## Activity
Transcribe each line of the material with no alterations.

## Recorded data
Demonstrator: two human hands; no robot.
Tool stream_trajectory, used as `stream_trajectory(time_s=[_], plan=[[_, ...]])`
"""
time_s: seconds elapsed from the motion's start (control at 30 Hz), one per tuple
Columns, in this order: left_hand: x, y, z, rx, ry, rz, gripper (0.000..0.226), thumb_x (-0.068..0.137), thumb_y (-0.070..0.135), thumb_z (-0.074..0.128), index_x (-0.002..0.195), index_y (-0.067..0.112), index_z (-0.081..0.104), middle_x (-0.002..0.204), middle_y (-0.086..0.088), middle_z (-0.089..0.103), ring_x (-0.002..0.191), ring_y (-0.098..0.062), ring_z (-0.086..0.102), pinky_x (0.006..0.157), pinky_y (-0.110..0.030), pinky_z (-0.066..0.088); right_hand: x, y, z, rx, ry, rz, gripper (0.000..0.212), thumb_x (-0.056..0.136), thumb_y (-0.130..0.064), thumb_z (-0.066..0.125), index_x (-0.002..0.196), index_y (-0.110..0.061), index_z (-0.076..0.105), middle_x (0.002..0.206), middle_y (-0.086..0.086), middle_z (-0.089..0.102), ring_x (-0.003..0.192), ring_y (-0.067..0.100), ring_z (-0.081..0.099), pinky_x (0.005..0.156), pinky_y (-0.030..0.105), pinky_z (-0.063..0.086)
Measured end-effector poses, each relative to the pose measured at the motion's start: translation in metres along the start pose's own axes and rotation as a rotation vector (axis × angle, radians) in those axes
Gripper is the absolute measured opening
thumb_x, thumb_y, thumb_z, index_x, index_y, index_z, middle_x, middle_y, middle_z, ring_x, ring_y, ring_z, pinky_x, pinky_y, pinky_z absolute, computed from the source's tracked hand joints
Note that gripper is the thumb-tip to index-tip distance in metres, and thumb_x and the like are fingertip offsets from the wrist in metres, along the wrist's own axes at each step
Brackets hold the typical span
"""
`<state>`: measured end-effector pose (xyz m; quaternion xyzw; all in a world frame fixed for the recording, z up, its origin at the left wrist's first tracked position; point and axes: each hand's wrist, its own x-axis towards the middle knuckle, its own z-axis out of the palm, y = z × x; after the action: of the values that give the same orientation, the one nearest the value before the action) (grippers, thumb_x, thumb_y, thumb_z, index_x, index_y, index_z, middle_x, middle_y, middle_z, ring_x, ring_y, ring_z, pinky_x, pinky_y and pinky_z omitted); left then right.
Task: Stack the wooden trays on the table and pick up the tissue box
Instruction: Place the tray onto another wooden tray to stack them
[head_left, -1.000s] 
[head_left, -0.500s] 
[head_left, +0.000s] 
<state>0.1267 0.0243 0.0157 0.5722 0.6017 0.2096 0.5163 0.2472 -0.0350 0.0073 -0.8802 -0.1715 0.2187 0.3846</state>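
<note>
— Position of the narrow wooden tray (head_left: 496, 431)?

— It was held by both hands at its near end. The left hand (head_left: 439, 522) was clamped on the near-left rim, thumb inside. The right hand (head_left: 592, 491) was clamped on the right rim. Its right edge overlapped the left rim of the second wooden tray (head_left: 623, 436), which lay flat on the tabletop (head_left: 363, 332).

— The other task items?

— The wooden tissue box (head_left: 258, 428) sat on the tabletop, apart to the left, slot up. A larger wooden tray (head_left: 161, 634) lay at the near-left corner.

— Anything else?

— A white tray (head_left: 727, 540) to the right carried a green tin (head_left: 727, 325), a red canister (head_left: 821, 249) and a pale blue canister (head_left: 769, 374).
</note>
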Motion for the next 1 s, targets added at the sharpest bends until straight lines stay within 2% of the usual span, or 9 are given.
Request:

## Exercise answer
Demonstrator: two human hands; no robot.
Tool stream_trajectory, used as `stream_trajectory(time_s=[_], plan=[[_, ...]])`
"""
time_s: seconds elapsed from the motion's start (control at 30 Hz), one per tuple
Columns, in this order: left_hand: x, y, z, rx, ry, rz, gripper (0.000..0.226), thumb_x (-0.068..0.137), thumb_y (-0.070..0.135), thumb_z (-0.074..0.128), index_x (-0.002..0.195), index_y (-0.067..0.112), index_z (-0.081..0.104), middle_x (-0.002..0.204), middle_y (-0.086..0.088), middle_z (-0.089..0.103), ring_x (-0.002..0.191), ring_y (-0.098..0.062), ring_z (-0.086..0.102), pinky_x (0.006..0.157), pinky_y (-0.110..0.030), pinky_z (-0.066..0.088); right_hand: x, y, z, rx, ry, rz, gripper (0.000..0.212), thumb_x (-0.056..0.136), thumb_y (-0.130..0.064), thumb_z (-0.066..0.125), index_x (-0.002..0.196), index_y (-0.110..0.061), index_z (-0.076..0.105), middle_x (0.002..0.206), middle_y (-0.086..0.086), middle_z (-0.089..0.102), ring_x (-0.003..0.192), ring_y (-0.067..0.100), ring_z (-0.081..0.099), pinky_x (0.005..0.156), pinky_y (-0.030..0.105), pinky_z (-0.063..0.086)
Measured end-effector poses, each relative to the pose measured at the motion's start: translation in metres along the start pose's own axes and rotation as a rotation vector (axis × angle, radians) in those axes
Gripper is the absolute measured opening
thumb_x, thumb_y, thumb_z, index_x, index_y, index_z, middle_x, middle_y, middle_z, ring_x, ring_y, ring_z, pinky_x, pinky_y, pinky_z absolute, computed from the source's tracked hand joints
Note that gripper is the thumb-tip to index-tip distance in metres, and thumb_x and the like are fingertip offsets from the wrist in metres, along the wrist's own axes at each step
Brackets hold the typical span
"""
`<state>`: measured end-effector pose (xyz m; quaternion xyzw; all in a world frame fixed for the recording, z up, its origin at the left wrist's first tracked position; point and axes: each hand's wrist, its own x-axis towards the middle knuckle, its own z-axis out of the palm, y = z × x; after the action: of the values that give the same orientation, the one nearest the value before the action) (grippers, thumb_x, thumb_y, thumb_z, index_x, index_y, index_z, middle_x, middle_y, middle_z, ring_x, ring_y, ring_z, pinky_x, pinky_y and pinky_z omitted); left then right.
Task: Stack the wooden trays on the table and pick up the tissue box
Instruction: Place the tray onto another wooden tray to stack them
[head_left, -1.000s] 
[head_left, -0.500s] 
[head_left, +0.000s] 
<state>0.1267 0.0243 0.0157 0.5722 0.6017 0.2096 0.5163 0.2472 -0.0350 0.0073 -0.8802 -0.1715 0.2187 0.3846</state>
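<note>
— Position of the narrow wooden tray (head_left: 496, 431)?

— It was held by both hands at its near end. The left hand (head_left: 439, 522) was clamped on the near-left rim, thumb inside. The right hand (head_left: 592, 491) was clamped on the right rim. Its right edge overlapped the left rim of the second wooden tray (head_left: 623, 436), which lay flat on the tabletop (head_left: 363, 332).

— The other task items?

— The wooden tissue box (head_left: 258, 428) sat on the tabletop, apart to the left, slot up. A larger wooden tray (head_left: 161, 634) lay at the near-left corner.

— Anything else?

— A white tray (head_left: 727, 540) to the right carried a green tin (head_left: 727, 325), a red canister (head_left: 821, 249) and a pale blue canister (head_left: 769, 374).
</note>
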Motion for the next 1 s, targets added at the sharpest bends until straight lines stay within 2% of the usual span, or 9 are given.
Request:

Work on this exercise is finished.